# PCD - driving north in summer tires



## nepats81 (Aug 21, 2013)

Hey guys,

I am taking Delivery of my 435i in early january and my car is fitted with summer tires on 19". I am a litte worried about driving the car back to Boston when its that cold out. I will definitely stop and get a hotel if it starts snowing...but if its dry will I be okay on the drive back? My plan is to switch to snow tires once I get home. Thanks!


----------



## Norm37 (Jun 28, 2008)

nepats81 said:


> but if its dry will I be okay on the drive back? My plan is to switch to snow tires once I get home. Thanks!


No! if the temperature drops below 45 degrees.

The rubber compound on summer tires gets hard at low temperatures and can be down-right dangerous.

The tire loses its ability to have a grip on the road. Some have referred to the summer tires as hockey puck tires below 45 degrees. The tires will have a tendency to slide on the road like a hockey puck does on ice.


----------



## DXK (Jun 1, 2007)

It would be very unwise. In addition to 45 degree issue, just a touch of freezing rain or snow would be enough to create a dangerous situation. If you haven't bought the snow tires yet, you can order them at tirerack.com and have them shipped down there to install, instead of shipping to Boston


----------



## dmatre (Sep 3, 2011)

I wouldn't think twice about it. 

I've driven Max-performance summer tires in cold and snow.

They are two completely different things.

In the cold they don't have the same grip, but they are far from dangerous. They won't shatter if you hit a pothole, they won't leave you slipping and sliding while those around you are motoring serenely. Don't worry about that even a little.

Snow, however, is a completely different topic. The Michelins (PS1) we're completely worthless. 5 mph was white knuckle and crazy. Even after getting caught in the snow and learning the lessons (driving for about an hour trying to get to my destination) I almost took out a row of cars after slowing to <5 mph for a turn at an intersection. There was NO turning traction at all.

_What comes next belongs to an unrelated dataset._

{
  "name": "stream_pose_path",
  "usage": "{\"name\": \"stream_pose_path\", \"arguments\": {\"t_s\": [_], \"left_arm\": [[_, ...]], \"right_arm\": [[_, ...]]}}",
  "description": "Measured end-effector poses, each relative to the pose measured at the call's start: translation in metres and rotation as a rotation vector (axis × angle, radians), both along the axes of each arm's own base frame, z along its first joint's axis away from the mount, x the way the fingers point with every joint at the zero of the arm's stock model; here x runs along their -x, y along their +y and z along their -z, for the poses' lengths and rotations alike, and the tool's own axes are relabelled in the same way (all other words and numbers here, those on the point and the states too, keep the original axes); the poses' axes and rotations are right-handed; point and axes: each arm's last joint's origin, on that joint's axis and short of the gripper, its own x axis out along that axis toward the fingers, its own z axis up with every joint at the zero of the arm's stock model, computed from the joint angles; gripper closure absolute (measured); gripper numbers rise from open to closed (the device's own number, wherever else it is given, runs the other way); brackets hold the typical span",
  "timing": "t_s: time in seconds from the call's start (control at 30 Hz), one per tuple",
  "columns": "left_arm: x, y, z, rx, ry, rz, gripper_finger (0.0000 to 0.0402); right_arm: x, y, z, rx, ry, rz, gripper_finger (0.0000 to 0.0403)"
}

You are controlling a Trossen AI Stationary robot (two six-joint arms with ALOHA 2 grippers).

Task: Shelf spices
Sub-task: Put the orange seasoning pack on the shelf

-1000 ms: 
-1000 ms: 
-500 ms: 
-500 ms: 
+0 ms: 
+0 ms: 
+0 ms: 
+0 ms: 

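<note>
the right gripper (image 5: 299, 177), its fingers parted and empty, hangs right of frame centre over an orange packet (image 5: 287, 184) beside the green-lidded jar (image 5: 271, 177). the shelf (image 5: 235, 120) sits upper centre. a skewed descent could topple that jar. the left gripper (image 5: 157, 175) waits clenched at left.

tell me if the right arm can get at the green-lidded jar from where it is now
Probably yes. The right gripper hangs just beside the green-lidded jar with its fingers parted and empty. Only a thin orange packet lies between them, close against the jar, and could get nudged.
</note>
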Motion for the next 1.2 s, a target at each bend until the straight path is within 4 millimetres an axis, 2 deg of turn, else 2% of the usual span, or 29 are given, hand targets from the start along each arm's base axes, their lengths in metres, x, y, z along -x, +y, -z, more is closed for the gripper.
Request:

That said, I wouldn't hesitate. Check the weather and carry on until the white stuff falls.


Sent from BimmerApp mobile app


----------



## Norm37 (Jun 28, 2008)

Ps. Some very informative links, they all are very good reads.

Driving on tires right after delivery requires a 500 mile break in period. Also for brakes.

http://www.tirerack.com/tires/tiretech/techpage.jsp?&techid=5

400 to 500 miles of moderate driving is recommended. Consumer should avoid heavy braking during this period.

http://www.tirerack.com/brakes/tech/techpage.jsp?techid=85

Driving on and storage of summer tires.

http://www.tirerack.com/tires/tiretech/techpage.jsp?techid=221&

The manual on my sons BMW recommends winter tires at temperatures below 45 degrees.

http://www.bmwusa.com/Standard/Content/Owner/OwnersManualVideos.aspx?namodelcode=0925


----------



## nepats81 (Aug 21, 2013)

What do most people do? I'm sure there are some from the northeast that take pcd in winter months


----------



## Norm37 (Jun 28, 2008)

nepats81 said:


> What do most people do? I'm sure there are some from the northeast that take pcd in winter months


Not sure what most do.:dunno:

This is a great suggestion.



DXK said:


> It would be very unwise. In addition to 45 degree issue, just a touch of freezing rain or snow would be enough to create a dangerous situation. If you haven't bought the snow tires yet, you can order them at tirerack.com and have them shipped down there to install, instead of shipping to Boston


You could UPS the summer tires home.


----------



## jayb328i (Aug 4, 2013)

I would not use summer tires below 45 degrees. The grip is worse than regular A/s tires, and much worse than Winter Tires on just a try road. Perhaps on the dry road we are only talking several feet------------but I would not want that for my car. That is the difference between no accident and an accident. On a wet road, that increasely significantly. In snow, in is outright dangerous ---without any question.


----------



## dmatre (Sep 3, 2011)

Keep things in perspective. Summer tires have less grip in cold weather, but they are still better than most cheaper tires, and you'll easily outstrip minivans, pickups, SUVs, etc. 

It's not as dire a situation as most here make it out to be (unless there's snow). They are likely the same folks who wash their hair twice because the shampoo instructions say "lather, rinse, repeat"...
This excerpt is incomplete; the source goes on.